## Activity
Transcribe exactly the lines that fall between the one holding "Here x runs" and the one holding "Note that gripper", inclusive, from the entries below.

## Records excerpted from a collection
══════════

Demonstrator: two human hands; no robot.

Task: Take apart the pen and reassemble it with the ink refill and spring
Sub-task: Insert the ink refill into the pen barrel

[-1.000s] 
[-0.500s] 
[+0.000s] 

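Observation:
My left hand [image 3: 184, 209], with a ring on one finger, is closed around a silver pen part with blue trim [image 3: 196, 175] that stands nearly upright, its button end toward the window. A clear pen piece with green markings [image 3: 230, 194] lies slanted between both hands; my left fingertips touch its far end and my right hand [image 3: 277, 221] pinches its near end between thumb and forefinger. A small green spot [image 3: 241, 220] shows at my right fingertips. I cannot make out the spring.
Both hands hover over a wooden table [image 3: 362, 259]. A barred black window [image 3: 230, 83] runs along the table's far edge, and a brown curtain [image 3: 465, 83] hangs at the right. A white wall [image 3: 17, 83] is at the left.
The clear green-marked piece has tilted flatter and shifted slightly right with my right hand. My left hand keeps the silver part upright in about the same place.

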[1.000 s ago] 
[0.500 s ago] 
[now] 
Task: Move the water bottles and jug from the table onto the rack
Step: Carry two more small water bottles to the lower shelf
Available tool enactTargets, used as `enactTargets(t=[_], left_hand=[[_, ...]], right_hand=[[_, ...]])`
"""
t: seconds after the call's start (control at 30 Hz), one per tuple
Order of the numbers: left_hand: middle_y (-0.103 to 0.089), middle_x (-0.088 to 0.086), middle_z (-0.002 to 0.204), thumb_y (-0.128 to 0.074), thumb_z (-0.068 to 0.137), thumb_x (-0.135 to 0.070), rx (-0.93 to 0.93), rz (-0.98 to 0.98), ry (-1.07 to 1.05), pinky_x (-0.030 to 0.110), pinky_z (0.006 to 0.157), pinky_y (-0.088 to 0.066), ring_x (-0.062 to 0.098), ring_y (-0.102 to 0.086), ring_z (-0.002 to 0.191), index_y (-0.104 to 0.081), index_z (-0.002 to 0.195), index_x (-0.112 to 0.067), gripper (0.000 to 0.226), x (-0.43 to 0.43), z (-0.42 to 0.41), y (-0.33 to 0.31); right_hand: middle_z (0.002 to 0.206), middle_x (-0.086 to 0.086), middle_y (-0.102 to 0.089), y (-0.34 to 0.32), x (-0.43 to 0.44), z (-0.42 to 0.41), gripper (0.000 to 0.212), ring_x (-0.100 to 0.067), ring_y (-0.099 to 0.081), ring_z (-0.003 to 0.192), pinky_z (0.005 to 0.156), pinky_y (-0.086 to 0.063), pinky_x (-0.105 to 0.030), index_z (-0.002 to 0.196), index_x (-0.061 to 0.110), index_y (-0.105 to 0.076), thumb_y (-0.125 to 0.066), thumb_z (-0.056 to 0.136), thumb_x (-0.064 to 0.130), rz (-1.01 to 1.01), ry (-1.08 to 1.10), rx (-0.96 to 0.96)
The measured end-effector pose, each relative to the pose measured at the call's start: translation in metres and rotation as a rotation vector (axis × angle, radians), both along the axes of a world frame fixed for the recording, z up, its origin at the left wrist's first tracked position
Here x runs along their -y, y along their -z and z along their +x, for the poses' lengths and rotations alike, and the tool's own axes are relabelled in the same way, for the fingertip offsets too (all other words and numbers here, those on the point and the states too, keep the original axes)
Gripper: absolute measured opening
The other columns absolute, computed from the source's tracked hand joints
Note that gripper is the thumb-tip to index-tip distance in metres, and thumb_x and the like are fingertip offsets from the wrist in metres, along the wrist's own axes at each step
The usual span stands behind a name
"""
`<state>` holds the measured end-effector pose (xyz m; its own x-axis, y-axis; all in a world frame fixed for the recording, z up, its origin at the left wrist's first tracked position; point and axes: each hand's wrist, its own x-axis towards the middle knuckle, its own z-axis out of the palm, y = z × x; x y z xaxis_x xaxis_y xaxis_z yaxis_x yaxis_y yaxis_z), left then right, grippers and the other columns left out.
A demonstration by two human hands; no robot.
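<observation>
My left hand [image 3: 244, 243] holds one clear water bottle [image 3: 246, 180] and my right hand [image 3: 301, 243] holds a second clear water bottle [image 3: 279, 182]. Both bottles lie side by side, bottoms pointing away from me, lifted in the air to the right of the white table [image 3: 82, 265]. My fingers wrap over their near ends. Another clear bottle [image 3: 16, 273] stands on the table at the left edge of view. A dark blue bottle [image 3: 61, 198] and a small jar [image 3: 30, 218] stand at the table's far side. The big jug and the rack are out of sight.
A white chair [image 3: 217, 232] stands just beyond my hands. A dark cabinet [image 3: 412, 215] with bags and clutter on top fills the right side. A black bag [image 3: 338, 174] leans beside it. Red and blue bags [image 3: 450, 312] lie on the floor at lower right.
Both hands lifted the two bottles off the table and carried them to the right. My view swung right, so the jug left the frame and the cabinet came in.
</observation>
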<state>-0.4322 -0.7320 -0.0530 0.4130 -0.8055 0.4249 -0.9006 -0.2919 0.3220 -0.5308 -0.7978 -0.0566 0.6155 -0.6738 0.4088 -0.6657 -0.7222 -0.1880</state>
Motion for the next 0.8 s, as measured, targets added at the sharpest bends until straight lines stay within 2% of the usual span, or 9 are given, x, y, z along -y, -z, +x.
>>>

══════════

## Answer section
Here x runs along their -y, y along their -z and z along their +x, for the poses' lengths and rotations alike, and the tool's own axes are relabelled in the same way, for the fingertip offsets too (all other words and numbers here, those on the point and the states too, keep the original axes)
Gripper: absolute measured opening
The other columns absolute, computed from the source's tracked hand joints
Note that gripper is the thumb-tip to index-tip distance in metres, and thumb_x and the like are fingertip offsets from the wrist in metres, along the wrist's own axes at each step

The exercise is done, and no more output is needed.